PROBLEM ▸ Say how many lines in the entries below have the word "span" in them, giving only the number.

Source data
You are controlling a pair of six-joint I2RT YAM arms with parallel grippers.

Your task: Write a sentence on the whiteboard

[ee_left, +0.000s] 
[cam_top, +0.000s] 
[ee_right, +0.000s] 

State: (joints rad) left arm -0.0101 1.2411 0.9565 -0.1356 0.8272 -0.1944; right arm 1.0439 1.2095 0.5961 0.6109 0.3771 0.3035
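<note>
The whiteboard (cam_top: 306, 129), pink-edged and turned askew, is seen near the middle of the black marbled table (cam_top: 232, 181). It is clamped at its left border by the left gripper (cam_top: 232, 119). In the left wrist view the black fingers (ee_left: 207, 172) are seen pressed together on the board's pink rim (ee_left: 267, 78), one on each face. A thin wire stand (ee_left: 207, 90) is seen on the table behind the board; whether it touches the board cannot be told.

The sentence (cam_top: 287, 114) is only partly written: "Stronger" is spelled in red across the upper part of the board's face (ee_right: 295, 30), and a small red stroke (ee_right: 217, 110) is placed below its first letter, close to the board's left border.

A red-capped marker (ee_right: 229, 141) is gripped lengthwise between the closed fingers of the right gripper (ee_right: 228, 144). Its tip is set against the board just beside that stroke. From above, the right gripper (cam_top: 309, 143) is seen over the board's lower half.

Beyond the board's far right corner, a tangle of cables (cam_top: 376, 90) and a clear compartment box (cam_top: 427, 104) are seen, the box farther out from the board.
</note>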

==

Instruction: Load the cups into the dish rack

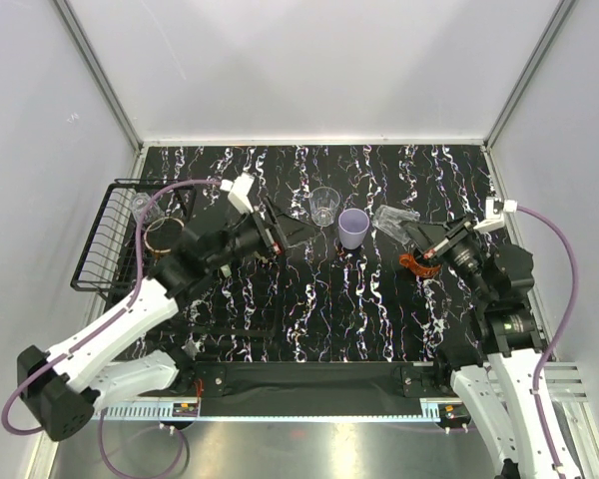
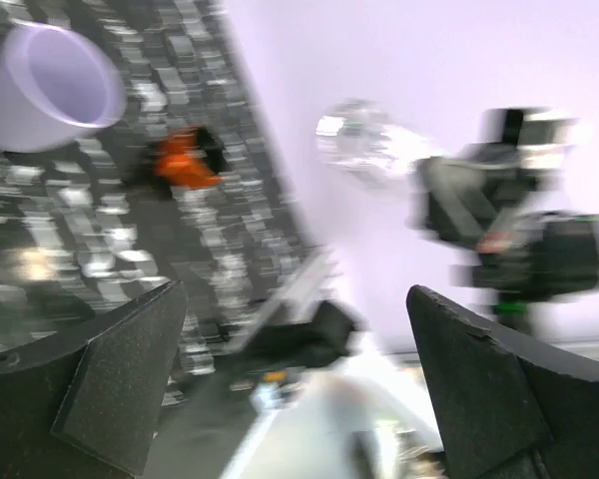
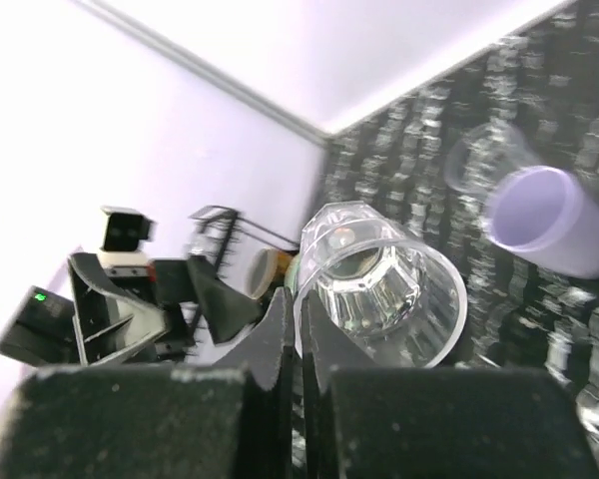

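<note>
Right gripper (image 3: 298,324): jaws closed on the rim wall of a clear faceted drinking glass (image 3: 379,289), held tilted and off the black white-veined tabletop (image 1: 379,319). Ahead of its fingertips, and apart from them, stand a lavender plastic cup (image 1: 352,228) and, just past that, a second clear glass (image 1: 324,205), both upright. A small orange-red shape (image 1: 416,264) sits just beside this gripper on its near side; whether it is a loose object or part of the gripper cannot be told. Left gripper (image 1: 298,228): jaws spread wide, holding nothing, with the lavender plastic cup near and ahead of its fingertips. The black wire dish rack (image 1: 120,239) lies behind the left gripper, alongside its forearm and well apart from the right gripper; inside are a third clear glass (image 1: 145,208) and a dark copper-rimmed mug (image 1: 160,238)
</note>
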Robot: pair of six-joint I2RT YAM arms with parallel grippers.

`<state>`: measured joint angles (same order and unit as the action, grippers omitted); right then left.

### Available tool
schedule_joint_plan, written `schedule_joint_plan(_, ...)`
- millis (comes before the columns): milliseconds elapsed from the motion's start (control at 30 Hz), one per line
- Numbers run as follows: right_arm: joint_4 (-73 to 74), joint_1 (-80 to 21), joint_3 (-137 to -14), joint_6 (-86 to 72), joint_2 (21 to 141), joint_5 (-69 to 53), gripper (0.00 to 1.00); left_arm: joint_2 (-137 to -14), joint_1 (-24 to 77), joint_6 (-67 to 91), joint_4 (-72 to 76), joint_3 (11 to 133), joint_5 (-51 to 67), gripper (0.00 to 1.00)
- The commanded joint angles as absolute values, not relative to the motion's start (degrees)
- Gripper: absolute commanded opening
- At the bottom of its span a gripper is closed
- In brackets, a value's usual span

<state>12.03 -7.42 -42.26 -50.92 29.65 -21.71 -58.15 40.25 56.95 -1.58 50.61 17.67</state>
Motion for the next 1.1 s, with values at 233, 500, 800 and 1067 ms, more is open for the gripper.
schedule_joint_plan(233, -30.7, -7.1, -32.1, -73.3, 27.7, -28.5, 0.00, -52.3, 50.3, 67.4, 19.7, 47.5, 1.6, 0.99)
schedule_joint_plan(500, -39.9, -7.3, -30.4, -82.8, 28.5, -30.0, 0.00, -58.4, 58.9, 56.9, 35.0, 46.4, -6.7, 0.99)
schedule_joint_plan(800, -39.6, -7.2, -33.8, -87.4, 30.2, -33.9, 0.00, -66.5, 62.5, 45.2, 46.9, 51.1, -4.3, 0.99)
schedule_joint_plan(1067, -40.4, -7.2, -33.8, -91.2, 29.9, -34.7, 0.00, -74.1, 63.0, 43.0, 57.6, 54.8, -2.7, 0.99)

RESULT OF THE EXERCISE ▸ 2